-- Opening Marker --

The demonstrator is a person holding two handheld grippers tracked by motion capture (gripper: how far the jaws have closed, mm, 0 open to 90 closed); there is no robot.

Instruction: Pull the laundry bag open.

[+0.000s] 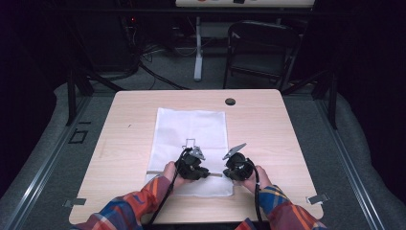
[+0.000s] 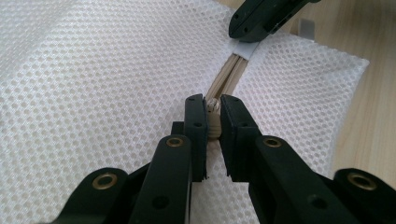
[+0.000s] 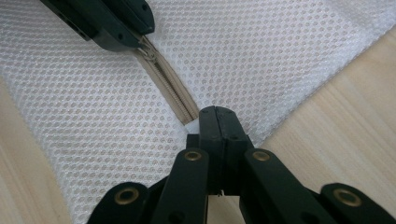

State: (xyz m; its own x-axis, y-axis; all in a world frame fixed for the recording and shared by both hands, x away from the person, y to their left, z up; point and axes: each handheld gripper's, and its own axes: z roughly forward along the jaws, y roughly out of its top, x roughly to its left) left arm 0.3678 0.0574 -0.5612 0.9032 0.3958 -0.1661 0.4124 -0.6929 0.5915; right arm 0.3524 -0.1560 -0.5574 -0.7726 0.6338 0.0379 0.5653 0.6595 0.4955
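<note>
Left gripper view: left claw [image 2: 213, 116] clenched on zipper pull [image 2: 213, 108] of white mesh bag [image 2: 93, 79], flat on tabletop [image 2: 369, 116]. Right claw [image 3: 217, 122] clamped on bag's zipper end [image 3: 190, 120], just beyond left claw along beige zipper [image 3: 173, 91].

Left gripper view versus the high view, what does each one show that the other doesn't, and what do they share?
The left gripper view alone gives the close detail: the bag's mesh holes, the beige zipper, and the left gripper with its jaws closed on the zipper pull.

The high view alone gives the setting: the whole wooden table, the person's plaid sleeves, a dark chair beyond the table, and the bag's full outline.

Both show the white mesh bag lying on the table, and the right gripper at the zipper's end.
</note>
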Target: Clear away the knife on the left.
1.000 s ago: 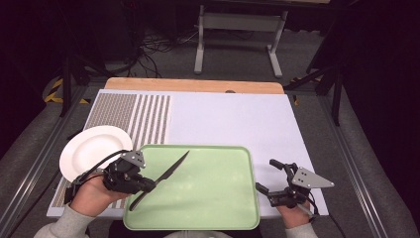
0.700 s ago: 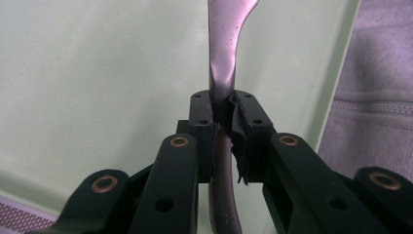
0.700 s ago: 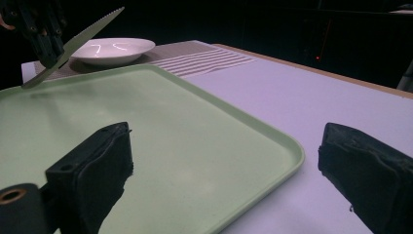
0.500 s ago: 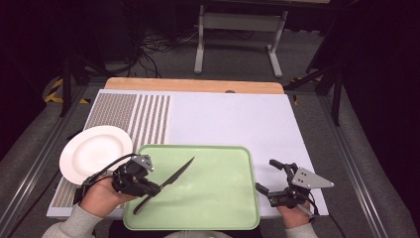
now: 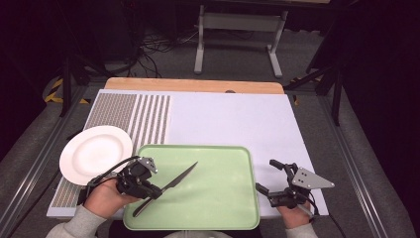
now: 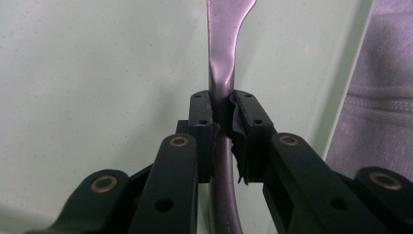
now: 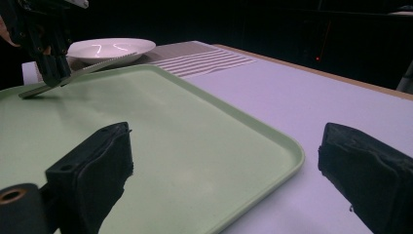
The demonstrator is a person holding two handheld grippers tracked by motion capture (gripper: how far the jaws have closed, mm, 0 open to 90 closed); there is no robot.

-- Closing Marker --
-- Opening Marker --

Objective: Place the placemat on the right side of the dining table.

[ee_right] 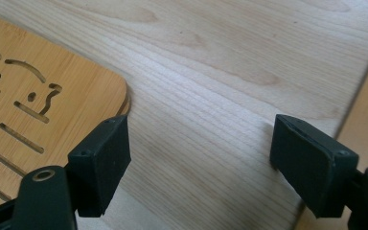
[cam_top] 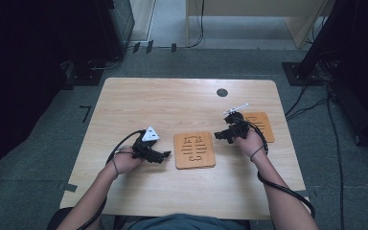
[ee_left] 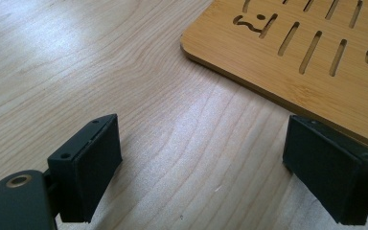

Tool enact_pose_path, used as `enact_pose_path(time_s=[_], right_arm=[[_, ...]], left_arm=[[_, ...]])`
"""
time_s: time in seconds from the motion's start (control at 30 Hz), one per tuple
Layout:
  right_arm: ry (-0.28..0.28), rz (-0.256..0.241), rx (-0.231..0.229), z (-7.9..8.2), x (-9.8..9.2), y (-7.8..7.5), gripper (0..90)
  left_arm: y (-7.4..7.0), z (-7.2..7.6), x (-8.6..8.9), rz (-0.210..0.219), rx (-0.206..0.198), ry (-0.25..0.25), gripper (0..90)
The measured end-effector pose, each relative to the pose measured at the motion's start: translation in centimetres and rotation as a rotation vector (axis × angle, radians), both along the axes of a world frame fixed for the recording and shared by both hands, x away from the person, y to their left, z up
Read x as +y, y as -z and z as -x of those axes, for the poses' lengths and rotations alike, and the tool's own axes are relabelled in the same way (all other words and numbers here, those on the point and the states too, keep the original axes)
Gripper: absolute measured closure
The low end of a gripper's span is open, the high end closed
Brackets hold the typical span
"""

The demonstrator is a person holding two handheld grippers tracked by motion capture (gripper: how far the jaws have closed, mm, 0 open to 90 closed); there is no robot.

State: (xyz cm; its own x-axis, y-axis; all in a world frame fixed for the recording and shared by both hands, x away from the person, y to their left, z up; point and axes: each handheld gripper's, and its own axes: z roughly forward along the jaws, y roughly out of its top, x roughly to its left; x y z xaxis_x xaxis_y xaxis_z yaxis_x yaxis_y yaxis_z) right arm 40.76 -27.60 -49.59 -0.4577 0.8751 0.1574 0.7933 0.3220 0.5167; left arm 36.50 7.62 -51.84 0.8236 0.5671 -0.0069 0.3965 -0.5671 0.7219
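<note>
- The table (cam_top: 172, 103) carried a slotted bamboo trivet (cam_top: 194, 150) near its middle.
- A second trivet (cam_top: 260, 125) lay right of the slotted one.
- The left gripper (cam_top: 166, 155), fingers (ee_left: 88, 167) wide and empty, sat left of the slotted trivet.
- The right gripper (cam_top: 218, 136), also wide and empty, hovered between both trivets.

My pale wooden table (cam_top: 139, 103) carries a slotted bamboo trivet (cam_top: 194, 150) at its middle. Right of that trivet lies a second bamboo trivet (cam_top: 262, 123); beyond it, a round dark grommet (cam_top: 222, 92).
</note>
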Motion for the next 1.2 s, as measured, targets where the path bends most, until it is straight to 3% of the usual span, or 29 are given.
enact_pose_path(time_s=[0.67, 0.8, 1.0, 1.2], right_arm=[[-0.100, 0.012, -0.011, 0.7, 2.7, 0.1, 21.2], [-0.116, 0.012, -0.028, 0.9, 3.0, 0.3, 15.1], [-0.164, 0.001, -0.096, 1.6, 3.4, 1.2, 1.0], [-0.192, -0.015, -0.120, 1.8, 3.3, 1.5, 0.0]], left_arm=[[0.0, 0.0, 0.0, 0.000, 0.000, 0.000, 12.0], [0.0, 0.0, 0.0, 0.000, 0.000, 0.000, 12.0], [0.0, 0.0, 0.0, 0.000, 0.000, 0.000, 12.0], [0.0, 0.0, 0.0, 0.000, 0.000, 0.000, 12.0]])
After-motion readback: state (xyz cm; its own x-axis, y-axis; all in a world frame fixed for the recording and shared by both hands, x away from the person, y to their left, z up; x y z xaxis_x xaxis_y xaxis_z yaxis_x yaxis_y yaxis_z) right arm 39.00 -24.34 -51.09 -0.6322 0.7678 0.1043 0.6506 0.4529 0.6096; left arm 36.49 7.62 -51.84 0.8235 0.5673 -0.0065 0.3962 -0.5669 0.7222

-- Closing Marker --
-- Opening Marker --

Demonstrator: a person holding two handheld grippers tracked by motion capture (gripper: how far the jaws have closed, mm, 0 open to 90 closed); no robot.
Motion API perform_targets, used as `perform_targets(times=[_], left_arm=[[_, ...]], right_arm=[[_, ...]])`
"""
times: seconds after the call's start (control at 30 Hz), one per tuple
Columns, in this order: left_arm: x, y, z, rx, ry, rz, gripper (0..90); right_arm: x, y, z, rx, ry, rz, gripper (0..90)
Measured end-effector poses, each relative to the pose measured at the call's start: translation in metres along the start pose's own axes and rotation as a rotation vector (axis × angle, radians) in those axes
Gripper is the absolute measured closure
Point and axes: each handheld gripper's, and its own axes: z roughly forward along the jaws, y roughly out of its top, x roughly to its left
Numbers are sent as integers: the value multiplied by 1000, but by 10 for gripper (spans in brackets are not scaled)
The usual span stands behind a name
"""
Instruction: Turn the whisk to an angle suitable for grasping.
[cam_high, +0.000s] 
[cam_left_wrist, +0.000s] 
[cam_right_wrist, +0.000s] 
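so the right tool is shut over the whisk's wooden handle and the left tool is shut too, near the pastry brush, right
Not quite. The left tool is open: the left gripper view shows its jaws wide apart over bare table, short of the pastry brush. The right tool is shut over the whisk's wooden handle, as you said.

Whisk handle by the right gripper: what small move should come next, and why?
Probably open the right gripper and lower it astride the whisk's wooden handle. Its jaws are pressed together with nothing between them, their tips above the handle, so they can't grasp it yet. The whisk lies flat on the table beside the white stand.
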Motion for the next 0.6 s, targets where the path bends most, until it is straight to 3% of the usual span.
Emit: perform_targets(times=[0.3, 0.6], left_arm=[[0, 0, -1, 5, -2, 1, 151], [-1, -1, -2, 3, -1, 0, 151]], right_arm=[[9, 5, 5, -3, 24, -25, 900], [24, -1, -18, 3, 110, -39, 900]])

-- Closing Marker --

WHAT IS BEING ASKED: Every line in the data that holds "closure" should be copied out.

REPLY:
Gripper: absolute measured closure
Gripper is the absolute measured closure

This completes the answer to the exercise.